Die Zahl der freiwilligen Organspender ist in den letzten Jahren wieder gestiegen. Trotzdem finden weniger Transplantationen statt als möglich wären. Bundesgesundheitsminister Jens Spahn will das ändern, doch er stößt mit seiner Initiative zur Organspende auf Widerspruch.

Von Volker Finthammer | 04.09.2018
    Bundesgesundheitsminister Jens Spahn (CDU) im Bundestag
    Nur etwa jeder dritte Bundesbürger hat einen Organspendeausweis (dpa/Michael Kappeler)
    In der CDU ist man hörbar verärgert darüber, dass Gesundheitsminister Jens Spahn in der Frage der Organspende das Pferd von hinten aufsattelt und sich mit seinem Vorstoß zur Widerspruchslösung an die Öffentlichkeit wendet, noch bevor er die organisatorischen Voraussetzungen für verlässliche Strukturen geschaffen hat.
    So geht das nicht, sagte die gesundheitspolitische Sprecherin der CDU Karin Maag gegenüber den Stuttgarter Nachrichten. Damit mache Spahn seine eigenen Gesetzentwurf kaputt, den er erst in der vergangenen Woche vorgelegt habe, weil die Debatte über die Widerspruchslösung jetzt viel zu früh geführt werde.

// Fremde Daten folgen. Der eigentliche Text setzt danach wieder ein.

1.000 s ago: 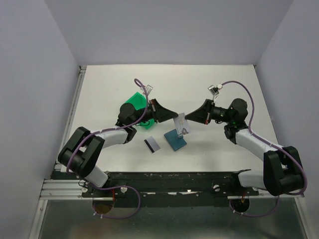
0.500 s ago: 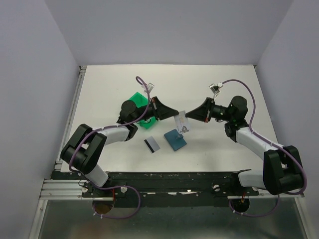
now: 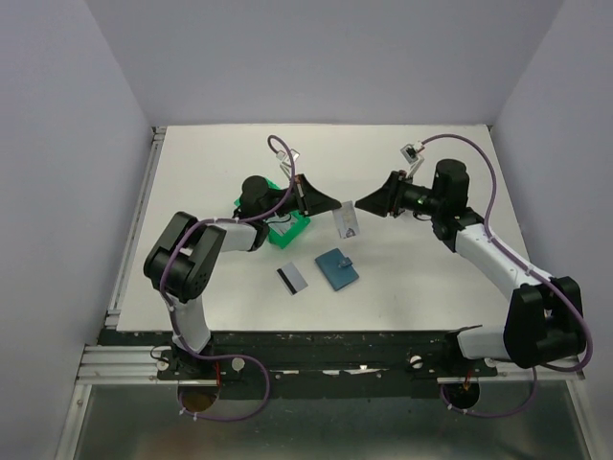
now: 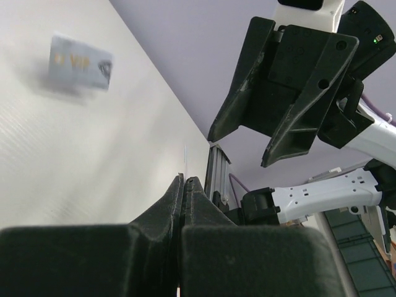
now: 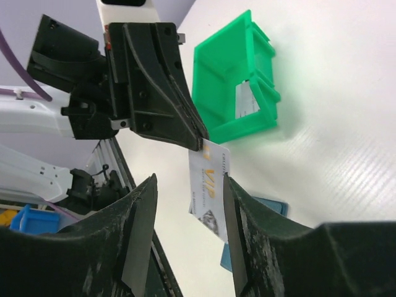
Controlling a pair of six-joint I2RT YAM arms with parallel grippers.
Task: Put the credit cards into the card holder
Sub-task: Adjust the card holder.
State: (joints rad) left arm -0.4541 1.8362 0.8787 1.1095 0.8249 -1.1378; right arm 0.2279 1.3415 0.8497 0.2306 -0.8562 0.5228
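Card [image 3: 346,222] dangles, long axis 12-to-6, pinched at its top corner by the tightly closed left gripper [image 3: 332,205], with the right gripper [image 3: 365,204] half-spread and empty at its 3 o'clock and the holder [image 3: 336,269] flat on the table [image 3: 431,287] at its 6 o'clock.

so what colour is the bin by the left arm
The bin is bright green, clearest in the right wrist view.

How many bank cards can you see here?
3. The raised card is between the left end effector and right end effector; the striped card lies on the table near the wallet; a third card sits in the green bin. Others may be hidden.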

    84 Prozent der Deutschen finden Organspenden gut und richtig
    Der CSU-Gesundheitspolitiker Stephan Pilsinger kritisierte Spahn gleichermaßen. "Man sollte nicht den zweiten Schritt vor dem ersten machen", sagte er. Die Widerspruchsregelung treffe auf "enorme Ängste und Vorbehalte in der Bevölkerung, löst aber keines der aktuellen Probleme". Der so gescholtene verteidigte sich heute im ARD Morgenmagazin und verwies darauf, es sei wichtig, das eine zu tun, ohne das andere zu lassen.
    "Ich habe in der letzten Woche einen Gesetzentwurf vorgelegt, um die Organisation, die Strukturen, die Finanzierung in den Kliniken zu verbessern, denn da gibt es ohne Zweifel Probleme. Es geht darum, ob da jemand Zeit hat, um mit den Angehören zu sprechen im Fall der Fälle sprechen. Aber gleichzeitig geht es um die grundsätzliche Debatte. Wissen Sie: 84 Prozent der Deutschen sagen, sie finden Organspende eine gute und eine richtige Sache, aber viel viel weniger haben einen Organspenderausweis. Und wir müssen das schon konkret machen. Die abstrakte Bereitschaft hilft und nicht und hilft auch nicht den 10.000 Menschen, die eben konkret jeden Tag auf ein Organ warten."
    Dabei hat eine in diesem Frühjahr vorgelegte Studie offen gelegt, dass die Zahl der freiwilligen Organspender in den letzten Jahren wieder gestiegen ist, aber faktisch finden weniger Transplantationen statt als möglich wären.
    Organspendeskandal verunsichert Spender und Ärzte
    Denn nach den letzten Änderung im Transplantationsgesetz im Jahr 2012, und der eingeführten Meldepflicht bei der Deutschen Stiftung für Organtransplantation, haben die Kontakte zwischen Stiftung und Kliniken weiter abgenommen, was wohl zu einen daran liegt, dass das Gesetz offen lässt, wann genau eine Meldung von möglichen Spendern erfolgen muss.
    Und auf der anderen Seite hat der vorausgegangene Organspenden-Skandal nicht nur die Spender, sondern auch die Ärzte weiter verunsichert. In Göttingen, Regensburg, München und Leipzig sollen Mediziner Krankenakten gefälscht haben, um ausgewählte Patienten bevorzugt mit Spenderorganen zu versorgen.
    Vor diesem Hintergrund soll die angestoßene Reform die Bedingungen für die Organspende für Ärzte und Betroffene verbessern. Gesundheitsminister Spahn drängt jedoch weiter darauf, beides miteinander zu verknüpfen:
    "Erst einmal finde ich wichtig, dass wir diese Debatte führen und das ist natürlich eine Debatte mit sehr unterschiedlichen, jeweils sehr gewichtigen Argumenten. Die Widerspruchslösung wäre in starker Eingriff in die Freiheit. Das Thema Organspende ist mit viele Ängsten und Fragen verbunden. Das ist richtig. Aber man bearbeitet Ängste am besten, in dem man die Dinge bespracht. Und ich freue mich, dass das jetzt schon so beginnt und ich hoffe, dass wir das jetzt auch so fortsetzen."